_Problem details_: Give the number of lines in the entries that contain "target". State only the count.

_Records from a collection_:
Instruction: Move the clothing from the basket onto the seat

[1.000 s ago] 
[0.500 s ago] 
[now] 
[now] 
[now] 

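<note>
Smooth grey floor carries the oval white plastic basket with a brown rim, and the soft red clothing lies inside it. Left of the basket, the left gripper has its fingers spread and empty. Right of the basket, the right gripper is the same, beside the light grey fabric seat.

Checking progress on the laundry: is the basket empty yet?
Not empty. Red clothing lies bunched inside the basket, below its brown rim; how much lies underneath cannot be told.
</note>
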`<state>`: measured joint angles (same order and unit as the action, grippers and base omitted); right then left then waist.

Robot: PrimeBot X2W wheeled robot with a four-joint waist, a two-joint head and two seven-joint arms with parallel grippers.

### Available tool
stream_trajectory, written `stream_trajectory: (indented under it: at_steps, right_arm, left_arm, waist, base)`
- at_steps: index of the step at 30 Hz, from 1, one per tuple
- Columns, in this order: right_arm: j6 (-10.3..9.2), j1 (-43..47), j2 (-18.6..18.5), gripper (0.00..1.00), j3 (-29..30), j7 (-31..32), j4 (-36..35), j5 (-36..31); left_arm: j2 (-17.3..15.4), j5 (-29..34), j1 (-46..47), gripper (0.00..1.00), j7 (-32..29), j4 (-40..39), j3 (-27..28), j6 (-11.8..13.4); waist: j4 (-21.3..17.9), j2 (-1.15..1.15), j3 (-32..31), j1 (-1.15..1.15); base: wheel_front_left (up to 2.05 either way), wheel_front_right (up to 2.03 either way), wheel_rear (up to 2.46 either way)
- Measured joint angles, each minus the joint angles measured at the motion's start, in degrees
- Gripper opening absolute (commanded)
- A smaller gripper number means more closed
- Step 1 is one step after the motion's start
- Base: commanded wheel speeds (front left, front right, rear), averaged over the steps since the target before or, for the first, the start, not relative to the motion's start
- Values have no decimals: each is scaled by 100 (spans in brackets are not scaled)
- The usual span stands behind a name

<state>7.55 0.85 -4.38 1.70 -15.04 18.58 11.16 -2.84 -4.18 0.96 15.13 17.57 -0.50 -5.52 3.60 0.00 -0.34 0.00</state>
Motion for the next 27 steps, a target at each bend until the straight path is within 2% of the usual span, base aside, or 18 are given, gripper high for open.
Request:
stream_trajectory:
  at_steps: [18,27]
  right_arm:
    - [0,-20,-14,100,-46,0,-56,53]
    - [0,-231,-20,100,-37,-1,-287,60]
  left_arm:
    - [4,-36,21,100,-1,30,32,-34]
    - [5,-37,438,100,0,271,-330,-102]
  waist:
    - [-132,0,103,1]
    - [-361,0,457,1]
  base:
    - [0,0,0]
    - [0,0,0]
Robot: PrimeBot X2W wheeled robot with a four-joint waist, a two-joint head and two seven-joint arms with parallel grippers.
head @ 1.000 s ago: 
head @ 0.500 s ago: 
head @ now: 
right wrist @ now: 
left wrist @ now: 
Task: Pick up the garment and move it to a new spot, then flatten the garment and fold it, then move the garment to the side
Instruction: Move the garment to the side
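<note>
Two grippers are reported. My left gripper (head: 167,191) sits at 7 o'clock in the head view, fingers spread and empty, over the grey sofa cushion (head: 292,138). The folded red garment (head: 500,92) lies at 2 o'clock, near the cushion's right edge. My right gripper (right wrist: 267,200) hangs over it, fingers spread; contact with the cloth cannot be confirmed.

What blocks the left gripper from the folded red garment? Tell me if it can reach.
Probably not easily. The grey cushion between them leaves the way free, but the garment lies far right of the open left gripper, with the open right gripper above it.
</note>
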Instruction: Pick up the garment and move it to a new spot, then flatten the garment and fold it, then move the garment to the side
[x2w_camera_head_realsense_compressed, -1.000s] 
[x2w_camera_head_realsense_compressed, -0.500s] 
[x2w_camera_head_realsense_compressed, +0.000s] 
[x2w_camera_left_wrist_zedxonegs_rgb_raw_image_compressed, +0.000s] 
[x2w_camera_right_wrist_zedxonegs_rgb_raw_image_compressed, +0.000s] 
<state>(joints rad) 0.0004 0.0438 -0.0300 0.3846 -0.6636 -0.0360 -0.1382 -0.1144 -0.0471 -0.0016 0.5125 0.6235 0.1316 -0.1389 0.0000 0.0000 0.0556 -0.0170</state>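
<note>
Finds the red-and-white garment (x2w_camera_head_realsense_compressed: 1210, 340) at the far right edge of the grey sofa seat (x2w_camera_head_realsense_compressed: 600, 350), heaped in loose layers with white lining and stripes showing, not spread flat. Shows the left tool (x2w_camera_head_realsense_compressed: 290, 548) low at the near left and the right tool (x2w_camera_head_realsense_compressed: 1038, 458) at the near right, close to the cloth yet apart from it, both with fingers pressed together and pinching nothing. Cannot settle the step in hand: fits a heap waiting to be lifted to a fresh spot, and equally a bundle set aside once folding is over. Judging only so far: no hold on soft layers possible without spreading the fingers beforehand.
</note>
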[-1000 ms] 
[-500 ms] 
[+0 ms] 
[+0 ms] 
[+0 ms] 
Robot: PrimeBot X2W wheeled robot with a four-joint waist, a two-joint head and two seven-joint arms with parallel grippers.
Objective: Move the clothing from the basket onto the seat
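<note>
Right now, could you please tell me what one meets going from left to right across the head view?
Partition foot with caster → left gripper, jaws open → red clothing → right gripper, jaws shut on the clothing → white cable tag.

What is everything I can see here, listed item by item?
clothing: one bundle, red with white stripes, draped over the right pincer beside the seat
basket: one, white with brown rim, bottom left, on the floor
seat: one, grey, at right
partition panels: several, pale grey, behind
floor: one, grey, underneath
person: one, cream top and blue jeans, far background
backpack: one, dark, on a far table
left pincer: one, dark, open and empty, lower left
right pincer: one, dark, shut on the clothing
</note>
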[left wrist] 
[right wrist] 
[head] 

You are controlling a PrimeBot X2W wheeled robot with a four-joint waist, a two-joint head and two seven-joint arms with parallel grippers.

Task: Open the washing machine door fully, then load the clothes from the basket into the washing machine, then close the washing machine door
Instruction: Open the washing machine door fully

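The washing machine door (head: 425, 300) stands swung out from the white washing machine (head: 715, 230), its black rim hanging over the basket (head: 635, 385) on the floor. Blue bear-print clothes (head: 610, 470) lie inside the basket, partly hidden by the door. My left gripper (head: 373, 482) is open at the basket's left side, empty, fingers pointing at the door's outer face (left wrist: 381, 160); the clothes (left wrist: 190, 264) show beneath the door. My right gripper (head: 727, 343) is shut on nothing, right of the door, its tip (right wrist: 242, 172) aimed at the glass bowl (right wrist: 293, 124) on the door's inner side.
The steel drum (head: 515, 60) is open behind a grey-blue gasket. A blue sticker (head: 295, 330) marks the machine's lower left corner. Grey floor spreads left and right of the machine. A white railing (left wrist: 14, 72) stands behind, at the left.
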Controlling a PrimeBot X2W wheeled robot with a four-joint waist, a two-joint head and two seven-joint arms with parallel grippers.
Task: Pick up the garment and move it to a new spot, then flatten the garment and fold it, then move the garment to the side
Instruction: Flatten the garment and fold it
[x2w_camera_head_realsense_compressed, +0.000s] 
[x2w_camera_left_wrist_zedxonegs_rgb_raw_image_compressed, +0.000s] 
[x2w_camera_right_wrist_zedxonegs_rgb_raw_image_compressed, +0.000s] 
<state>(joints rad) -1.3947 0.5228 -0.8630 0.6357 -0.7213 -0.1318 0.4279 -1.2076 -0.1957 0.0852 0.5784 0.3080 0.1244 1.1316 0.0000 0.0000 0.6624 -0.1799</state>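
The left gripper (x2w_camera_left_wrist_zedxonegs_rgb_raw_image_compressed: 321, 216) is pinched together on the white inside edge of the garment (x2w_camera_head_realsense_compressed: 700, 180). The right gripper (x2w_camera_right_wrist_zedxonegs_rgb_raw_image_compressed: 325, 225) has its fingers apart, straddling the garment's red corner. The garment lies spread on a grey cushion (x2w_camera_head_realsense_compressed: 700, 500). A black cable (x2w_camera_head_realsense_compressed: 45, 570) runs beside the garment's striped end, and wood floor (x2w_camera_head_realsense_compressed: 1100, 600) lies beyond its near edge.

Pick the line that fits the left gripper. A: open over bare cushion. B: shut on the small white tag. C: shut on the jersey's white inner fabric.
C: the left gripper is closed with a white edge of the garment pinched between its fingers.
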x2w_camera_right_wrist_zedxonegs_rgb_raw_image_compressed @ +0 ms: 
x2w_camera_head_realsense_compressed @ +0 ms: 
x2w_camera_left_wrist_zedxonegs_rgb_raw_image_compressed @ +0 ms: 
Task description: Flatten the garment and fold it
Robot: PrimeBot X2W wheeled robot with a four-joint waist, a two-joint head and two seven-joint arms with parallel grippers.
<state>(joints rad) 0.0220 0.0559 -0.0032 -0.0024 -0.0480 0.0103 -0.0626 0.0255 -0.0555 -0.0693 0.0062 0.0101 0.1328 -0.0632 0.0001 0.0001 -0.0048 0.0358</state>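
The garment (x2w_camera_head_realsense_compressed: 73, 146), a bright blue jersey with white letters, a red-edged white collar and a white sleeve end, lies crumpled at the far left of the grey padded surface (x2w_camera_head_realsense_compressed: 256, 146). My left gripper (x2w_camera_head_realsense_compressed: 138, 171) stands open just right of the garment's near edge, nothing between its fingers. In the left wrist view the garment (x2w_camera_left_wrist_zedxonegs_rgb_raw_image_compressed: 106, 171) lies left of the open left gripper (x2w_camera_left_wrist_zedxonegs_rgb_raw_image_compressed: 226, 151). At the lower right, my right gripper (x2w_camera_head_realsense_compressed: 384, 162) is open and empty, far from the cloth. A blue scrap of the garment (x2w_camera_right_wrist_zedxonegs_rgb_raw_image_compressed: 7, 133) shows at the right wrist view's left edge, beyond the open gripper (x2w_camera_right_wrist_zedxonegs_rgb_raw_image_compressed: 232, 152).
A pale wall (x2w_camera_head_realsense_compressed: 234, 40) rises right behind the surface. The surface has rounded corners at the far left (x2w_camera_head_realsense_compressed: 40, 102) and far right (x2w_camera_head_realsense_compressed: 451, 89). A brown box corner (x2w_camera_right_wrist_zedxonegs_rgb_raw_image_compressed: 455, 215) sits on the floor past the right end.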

_Exercise output_: 2